A good harness is not a bundle of commands. It is a house of discipline.
For a monastery to sustain a day, prayer times are not enough. It needs working hours, periods of silence, meals, rules for copying manuscripts, ways of receiving guests, and habits for handling books. Rules do not exist to shrink life. They exist so the strength of each day does not scatter.
A blog is similar.
You write. You make images. You attach audio. You translate. You connect links. You organize tags. You deploy. You verify. You revise.
If all of this begins from zero every time, exhaustion follows quickly. A flow is needed.
Where does the draft begin? Which folder holds posts ready for publication? Where do the images live? How should audio files be named? What URL should the translation use? What must be checked before deployment?
A harness is the repeatable answer to these questions.
That is why a harness is both technical documentation and a document of daily life. It is an automation script and a design for habit. It is a prompt and a workbench.
It keeps you from having to make the same resolution again and again.
The Human Place

The stronger the harness becomes, the more important one question remains.
Where should the human stand?
If everything can be automated, is the human merely the person who presses the final approval button? If AI drafts, reviews, revises, and deploys, where does the human bear responsibility?
I do not think the human place disappears. I think it becomes clearer.
A person does not need to write every sentence by hand. A person does not need to draw every image directly. A person does not need to type every line of code.
But the person must choose the direction. The person must decide what will be published. The person must judge what can go out under their name. The person must know which automations should stop.
The point of a harness is not to push the human out of the work. It is to return the human to the place of judgment.
AI is power. Harness is direction. The human is responsibility.
When these three are separated, automation becomes dangerous. When they are connected, automation becomes a tool.
Morning Again

Morning again.
You open the laptop. The screen lights up.
But this time, something is different.
You know where today’s article should begin. You know which node the saved note connects to. You know where the image belongs. You know what must be checked before deployment.
You also know what to delegate to AI. And you know what not to delegate.
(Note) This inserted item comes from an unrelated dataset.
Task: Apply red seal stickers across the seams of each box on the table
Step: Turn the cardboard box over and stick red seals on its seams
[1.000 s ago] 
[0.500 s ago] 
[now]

Having a harness does not mean everything happens automatically. It means the opposite. It means you can distinguish what may be automated from what the human must hold.
The hand on the reins does not hate the horse. It holds the reins because it trusts the horse’s strength.
AI is the same.
The power is already here. What we need now is not more power, but a structure through which that power can pass.
When we build that structure, we stop being users dragged by tools. We become workers with direction.
That is harness.
And perhaps it is one way writing, coding, and personal knowledge management can become human work again.
This essay rewrites the concept of harness from Kang Dongmin’s 「당신의 AI는 아직 비서다」 (Your AI Is Still an Assistant, 2026). In that framing, a harness is not mere restriction. It is a device that integrates AI autonomy into human judgment, responsibility, and verification. Here I have unfolded the concept as a prose essay about writing, coding, and personal knowledge management.